In accordance with their right to health obligations, States should:

i. Take legal and administrative steps to ensure the adequate availability, accessibility, and affordability of controlled medicines, with a particular focus on those medicines included in the World Health Organization Model List of Essential Medicines.

ii. Amend laws, policies, and regulations that unnecessarily restrict the availability of and access to controlled medicines.

iii. Follow the procedures established in the international drug control conventions when scheduling a substance that has medical uses, and balance the substance’s public health risks with the effects of scheduling on restricting the availability, accessibility, and affordability of medications containing the substance.

iv. Include access to controlled essential medicines for drug dependence treatment, treatment of pain, and palliative care in national health plans and policies and on national essential medicines lists.

v. Ensure the special provision of controlled medicines for children, including appropriate paediatric formulations of such medicines.

vi.
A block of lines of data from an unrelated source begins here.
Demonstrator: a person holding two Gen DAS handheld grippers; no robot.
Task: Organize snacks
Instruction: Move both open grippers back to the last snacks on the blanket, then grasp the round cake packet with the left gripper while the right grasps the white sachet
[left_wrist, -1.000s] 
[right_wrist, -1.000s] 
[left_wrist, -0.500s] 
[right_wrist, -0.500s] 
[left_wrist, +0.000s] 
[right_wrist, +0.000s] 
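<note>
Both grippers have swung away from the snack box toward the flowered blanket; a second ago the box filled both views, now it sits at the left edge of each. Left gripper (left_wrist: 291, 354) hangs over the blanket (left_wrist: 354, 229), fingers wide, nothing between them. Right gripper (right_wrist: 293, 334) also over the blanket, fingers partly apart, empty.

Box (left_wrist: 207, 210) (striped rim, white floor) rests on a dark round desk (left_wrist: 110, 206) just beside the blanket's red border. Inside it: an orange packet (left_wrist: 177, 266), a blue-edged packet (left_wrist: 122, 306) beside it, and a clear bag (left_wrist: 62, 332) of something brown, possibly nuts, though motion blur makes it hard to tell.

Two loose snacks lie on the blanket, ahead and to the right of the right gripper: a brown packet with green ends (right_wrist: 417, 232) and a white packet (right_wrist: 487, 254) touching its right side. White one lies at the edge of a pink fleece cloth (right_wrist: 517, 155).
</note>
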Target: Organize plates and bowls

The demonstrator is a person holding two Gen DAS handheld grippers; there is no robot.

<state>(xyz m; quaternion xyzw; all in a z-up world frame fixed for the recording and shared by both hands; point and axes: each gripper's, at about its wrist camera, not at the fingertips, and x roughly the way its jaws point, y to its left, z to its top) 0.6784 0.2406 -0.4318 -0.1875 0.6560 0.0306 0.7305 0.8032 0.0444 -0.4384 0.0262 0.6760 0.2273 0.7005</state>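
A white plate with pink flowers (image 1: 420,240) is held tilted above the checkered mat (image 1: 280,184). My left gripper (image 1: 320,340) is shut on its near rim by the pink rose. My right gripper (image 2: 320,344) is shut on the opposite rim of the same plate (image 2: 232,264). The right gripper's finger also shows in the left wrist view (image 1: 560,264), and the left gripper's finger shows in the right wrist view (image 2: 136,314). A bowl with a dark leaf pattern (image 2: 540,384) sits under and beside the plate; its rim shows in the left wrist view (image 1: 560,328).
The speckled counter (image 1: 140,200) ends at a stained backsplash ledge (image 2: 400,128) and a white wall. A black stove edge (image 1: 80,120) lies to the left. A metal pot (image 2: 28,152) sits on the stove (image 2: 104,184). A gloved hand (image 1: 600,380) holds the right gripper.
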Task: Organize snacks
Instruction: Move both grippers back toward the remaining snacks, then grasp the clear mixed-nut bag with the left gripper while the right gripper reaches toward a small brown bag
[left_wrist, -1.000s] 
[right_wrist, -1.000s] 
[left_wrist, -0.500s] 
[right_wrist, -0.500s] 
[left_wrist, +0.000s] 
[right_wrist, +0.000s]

Introduce health service provider training on drug dependence treatment, palliative care and pain management, and other medical conditions that require the use of controlled drugs for medical purposes, and integrate training regarding stigma, discrimination, and respect for patients’ rights (including the equal rights of patients who use drugs) into ongoing health workforce education and training.

vii. Raise public awareness about the right to have access to controlled drugs for medical purposes, including for the treatment of drug dependence and pain relief, and about the availability of such treatment.

viii. Consider reviewing the 1961 and 1971 drug control conventions’ schedules of substances under international control in light of recent scientific evidence, and prioritise exploring the medical benefits of controlled substances in accordance with the World Health Organization’s scheduling recommendations.